** Source material follows **

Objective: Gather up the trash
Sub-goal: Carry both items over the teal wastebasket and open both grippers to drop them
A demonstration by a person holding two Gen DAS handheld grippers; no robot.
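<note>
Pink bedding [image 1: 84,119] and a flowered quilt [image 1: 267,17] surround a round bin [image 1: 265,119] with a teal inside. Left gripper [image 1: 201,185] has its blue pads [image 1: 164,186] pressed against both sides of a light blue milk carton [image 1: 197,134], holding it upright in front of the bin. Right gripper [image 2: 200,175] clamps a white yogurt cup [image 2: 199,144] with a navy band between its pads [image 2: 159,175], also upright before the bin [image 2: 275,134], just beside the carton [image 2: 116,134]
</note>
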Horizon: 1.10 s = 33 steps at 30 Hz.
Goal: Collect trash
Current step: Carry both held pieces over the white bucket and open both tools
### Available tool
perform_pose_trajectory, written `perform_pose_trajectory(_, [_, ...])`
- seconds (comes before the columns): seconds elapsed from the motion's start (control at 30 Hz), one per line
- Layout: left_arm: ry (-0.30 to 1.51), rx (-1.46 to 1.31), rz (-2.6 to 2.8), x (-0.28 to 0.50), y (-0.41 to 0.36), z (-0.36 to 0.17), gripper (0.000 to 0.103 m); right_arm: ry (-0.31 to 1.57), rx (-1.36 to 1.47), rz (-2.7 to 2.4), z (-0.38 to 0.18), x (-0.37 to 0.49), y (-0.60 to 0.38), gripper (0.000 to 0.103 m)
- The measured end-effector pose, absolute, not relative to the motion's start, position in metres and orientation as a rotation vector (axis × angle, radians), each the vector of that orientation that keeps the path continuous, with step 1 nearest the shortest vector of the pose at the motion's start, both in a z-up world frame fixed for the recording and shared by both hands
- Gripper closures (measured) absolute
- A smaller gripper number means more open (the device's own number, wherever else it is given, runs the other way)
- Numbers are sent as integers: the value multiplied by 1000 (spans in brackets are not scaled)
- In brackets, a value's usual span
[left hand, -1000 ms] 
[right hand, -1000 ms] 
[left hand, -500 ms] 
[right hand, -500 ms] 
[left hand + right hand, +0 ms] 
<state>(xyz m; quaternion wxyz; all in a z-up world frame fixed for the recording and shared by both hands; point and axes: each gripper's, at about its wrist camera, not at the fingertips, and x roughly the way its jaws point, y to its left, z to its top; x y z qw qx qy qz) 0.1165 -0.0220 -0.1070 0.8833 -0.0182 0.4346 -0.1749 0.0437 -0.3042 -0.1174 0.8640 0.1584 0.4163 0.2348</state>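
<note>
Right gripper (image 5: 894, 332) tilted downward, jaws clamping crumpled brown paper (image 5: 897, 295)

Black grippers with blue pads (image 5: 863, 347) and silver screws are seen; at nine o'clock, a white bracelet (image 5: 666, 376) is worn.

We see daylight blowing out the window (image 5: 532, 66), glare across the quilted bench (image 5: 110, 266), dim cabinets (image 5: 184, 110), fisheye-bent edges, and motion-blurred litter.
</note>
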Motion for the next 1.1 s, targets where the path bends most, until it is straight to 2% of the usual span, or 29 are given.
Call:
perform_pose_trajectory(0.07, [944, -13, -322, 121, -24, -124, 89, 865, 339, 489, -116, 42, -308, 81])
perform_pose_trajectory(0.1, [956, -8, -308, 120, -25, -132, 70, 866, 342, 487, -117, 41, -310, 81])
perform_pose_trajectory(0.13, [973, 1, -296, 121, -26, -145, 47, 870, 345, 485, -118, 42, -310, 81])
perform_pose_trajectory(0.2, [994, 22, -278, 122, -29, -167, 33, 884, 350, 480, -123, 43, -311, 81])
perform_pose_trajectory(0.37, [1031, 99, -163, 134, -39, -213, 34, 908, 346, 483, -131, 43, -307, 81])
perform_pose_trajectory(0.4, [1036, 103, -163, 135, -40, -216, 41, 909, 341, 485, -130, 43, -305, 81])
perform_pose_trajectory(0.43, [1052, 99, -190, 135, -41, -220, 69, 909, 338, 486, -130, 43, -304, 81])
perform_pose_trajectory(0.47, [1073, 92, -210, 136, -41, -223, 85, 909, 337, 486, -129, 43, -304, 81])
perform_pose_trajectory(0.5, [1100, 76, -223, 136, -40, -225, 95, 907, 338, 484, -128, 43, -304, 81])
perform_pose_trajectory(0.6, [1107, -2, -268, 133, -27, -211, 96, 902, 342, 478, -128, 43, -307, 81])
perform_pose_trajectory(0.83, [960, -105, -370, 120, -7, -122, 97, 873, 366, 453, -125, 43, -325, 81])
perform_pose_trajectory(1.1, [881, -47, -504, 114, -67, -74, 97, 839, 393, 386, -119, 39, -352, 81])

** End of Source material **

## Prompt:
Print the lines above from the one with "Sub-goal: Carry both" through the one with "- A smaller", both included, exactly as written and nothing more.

## Answer below:
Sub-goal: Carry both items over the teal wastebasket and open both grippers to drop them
A demonstration by a person holding two Gen DAS handheld grippers; no robot.
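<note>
Pink bedding [image 1: 84,119] and a flowered quilt [image 1: 267,17] surround a round bin [image 1: 265,119] with a teal inside. Left gripper [image 1: 201,185] has its blue pads [image 1: 164,186] pressed against both sides of a light blue milk carton [image 1: 197,134], holding it upright in front of the bin. Right gripper [image 2: 200,175] clamps a white yogurt cup [image 2: 199,144] with a navy band between its pads [image 2: 159,175], also upright before the bin [image 2: 275,134], just beside the carton [image 2: 116,134]
</note>
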Horizon: 1.10 s = 33 steps at 30 Hz.
Goal: Collect trash
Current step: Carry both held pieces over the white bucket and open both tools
### Available tool
perform_pose_trajectory, written `perform_pose_trajectory(_, [_, ...])`
- seconds (comes before the columns): seconds elapsed from the motion's start (control at 30 Hz), one per line
- Layout: left_arm: ry (-0.30 to 1.51), rx (-1.46 to 1.31), rz (-2.6 to 2.8), x (-0.28 to 0.50), y (-0.41 to 0.36), z (-0.36 to 0.17), gripper (0.000 to 0.103 m); right_arm: ry (-0.31 to 1.57), rx (-1.36 to 1.47), rz (-2.7 to 2.4), z (-0.38 to 0.18), x (-0.37 to 0.49), y (-0.60 to 0.38), gripper (0.000 to 0.103 m)
- The measured end-effector pose, absolute, not relative to the motion's start, position in metres and orientation as a rotation vector (axis × angle, radians), each the vector of that orientation that keeps the path continuous, with step 1 nearest the shortest vector of the pose at the motion's start, both in a z-up world frame fixed for the recording and shared by both hands
- Gripper closures (measured) absolute
- A smaller gripper number means more open (the device's own number, wherever else it is given, runs the other way)

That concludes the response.